Resurrection of Aged Acetylcholinesterase

OP exposures induce prolonged and uncontrolled excitation of the cholinergic system through inhibition of cholinesterases and in particular acetylcholinesterase. Clinically, OP poisoning is currently treated by a combination of an anti-cholinergic drug (atropine) and an oxime (2-PAM). Atropine acts as an antagonist of muscarinic acetylcholine receptors, while oximes (or more likely, their deprotonated form, oximates) nucleophilically substitute the phosphylated serine to reactivate the OP-inhibited form of AChE. AChE is an enzyme present in both the peripheral and central nervous system (CNS) where it hydrolyzes the neurotransmitter acetylcholine (ACh).
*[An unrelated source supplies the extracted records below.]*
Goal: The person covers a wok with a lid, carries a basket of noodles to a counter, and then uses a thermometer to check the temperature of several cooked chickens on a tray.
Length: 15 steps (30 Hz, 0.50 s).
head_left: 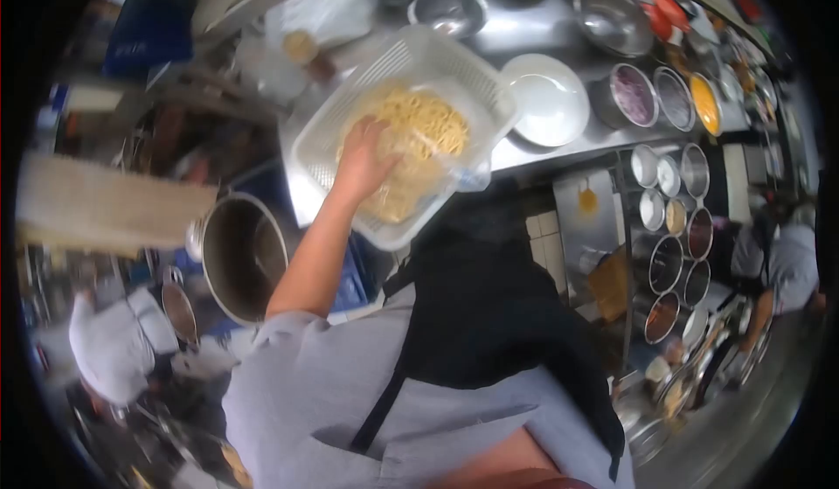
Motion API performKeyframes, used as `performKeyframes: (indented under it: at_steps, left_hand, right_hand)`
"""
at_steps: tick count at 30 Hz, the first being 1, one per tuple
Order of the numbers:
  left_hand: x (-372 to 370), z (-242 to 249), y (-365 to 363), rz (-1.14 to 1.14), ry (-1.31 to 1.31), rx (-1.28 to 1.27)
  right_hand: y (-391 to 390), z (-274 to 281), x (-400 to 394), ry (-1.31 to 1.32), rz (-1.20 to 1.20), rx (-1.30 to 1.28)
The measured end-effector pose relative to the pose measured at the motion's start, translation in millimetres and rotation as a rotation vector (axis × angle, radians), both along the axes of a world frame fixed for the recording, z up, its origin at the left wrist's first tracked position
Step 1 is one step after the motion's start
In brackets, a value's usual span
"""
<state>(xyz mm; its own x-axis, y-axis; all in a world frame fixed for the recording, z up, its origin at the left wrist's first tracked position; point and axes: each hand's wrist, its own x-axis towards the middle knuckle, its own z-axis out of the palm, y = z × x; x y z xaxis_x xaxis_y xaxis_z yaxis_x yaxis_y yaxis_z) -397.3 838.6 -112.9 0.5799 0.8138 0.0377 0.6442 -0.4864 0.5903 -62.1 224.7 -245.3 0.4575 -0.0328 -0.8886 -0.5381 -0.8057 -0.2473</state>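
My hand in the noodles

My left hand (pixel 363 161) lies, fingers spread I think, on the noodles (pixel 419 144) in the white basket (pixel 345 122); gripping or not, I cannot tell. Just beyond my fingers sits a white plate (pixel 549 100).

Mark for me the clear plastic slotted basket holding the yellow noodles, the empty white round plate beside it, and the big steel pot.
clear plastic slotted basket (pixel 472 74): head view, far slotted wall.
white round plate (pixel 549 98): head view, bare middle.
big steel pot (pixel 236 257): head view, inner wall.
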Motion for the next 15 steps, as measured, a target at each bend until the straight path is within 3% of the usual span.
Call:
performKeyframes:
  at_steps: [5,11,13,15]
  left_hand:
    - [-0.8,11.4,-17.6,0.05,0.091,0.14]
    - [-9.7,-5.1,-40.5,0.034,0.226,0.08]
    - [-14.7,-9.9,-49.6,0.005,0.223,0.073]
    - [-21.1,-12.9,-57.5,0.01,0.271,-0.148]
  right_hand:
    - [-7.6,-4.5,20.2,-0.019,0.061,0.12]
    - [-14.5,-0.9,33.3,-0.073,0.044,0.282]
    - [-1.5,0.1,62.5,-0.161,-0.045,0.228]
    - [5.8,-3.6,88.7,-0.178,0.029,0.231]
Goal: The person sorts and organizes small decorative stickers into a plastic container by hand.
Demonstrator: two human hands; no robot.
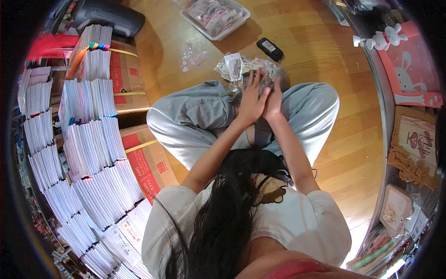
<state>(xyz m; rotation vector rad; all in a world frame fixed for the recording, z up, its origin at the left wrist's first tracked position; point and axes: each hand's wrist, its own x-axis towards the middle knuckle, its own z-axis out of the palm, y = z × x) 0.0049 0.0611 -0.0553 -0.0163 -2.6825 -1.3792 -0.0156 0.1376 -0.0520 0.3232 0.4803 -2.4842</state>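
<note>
My left hand [252,101] lies with its fingers stretched over a clear plastic packet [265,84], just beyond my crossed legs. Close against it, my right hand [273,103] is seen edge-on at the same packet; most of its fingers are hidden. What the packet contains is too blurred to make out. Under and beyond the hands spreads a pile of small clear packets [224,69] with printed pieces inside. A white card packet [234,65] with a dark looped shape on it rests on top of the pile.
A white plastic tray [185,16] of packets sits on the wooden floor [316,51]. Nearby are a black device [270,49] and loose clear pieces [194,56]. Stacked booklets [95,144] and cardboard boxes [147,158] line the left. A shelf with a pink bunny box [409,60] borders the right.
</note>
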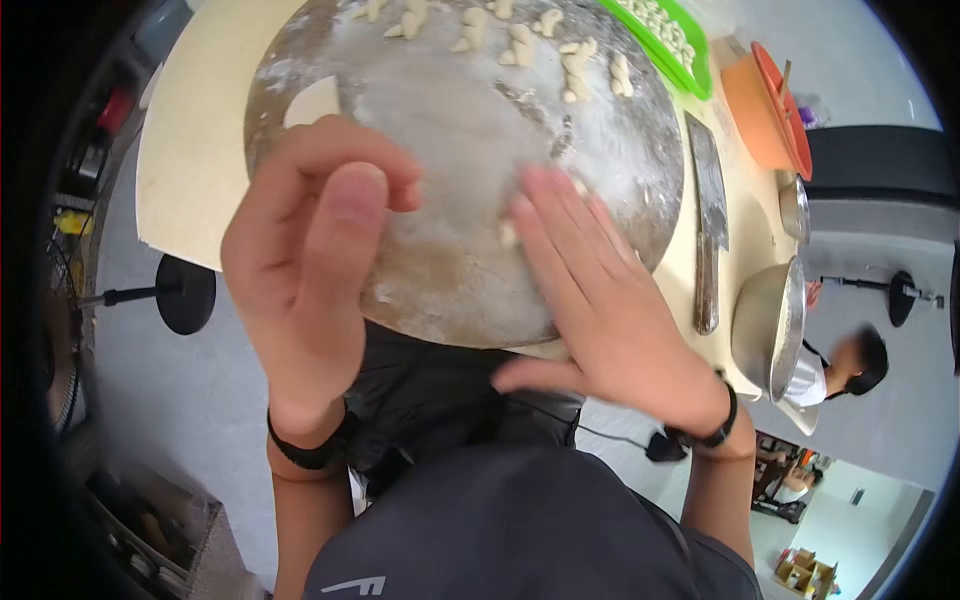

The hydrolysis of ACh is accomplished by a catalytic triad consisting of glutamate, histidine, and serine which occupy the bottom of a narrow gorge within AChE. Upon phosphylation of the catalytic serine residue, known as inhibition, there is an accumulation of ACh in the brain synapses and neuromuscular junctions leading to a cholinergic crisis. Without rapid intervention upon  exposure, the cholinergic crisis leads to severe symptoms and eventually death. A further complication for treatment of OP poisoning occurs due to a further process called aging, wherein AChE catalyzes the dealkylation of the OP yielding an anionic phosphylated serine which is recalcitrant to all current therapeutics. Although treatments, such as 2-PAM, exist for the reactivation of OP-inhibited AChE, they have only limited effectiveness in the CNS due to inefficient crossing of the blood-brain barrier and furthermore, no current therapeutics address the phenomenon known as aging for OP-inhibited AChE.

In this collaborative project with Christopher Hadad in the Department of Chemistry and Biochemistry, we seek to develop small molecules capable of resurrection of OP-aged AChE as well as reactivation of OP-inhibited AChE in the CNS. Our approach includes computational drug design and discovery, chemical synthesis /chemical library development, and biochemical assays to demonstrate resurrection activity as well as determine the mechanism of resurrection, which we hypothesize takes place via two distinct steps: first, realkylation of the anionic aged form back to a neutral, phosphylated (inhibited) serine residue, and then reactivation of the inhibited form back to the native AChE. Our small molecules are based upon a quinone methide precursor (QMP) framework, which we have demonstrated are both resurrectors of OP-aged  AChE as well as reactivators of OP-inhibited AChE. Therefore, a single QMP therapeutic may be capable of recovering the activity of AChE no matter if the enzyme is inhibited or aged. These results are extremely promising not only because these QMPs are the first compounds ever reported to demonstrate recovery of aged-AChE, but also because they are non-permanently charged reactivators of inhibited AChE and should lead to increased recovery of both aged and OP-inhibited AChE in the CNS.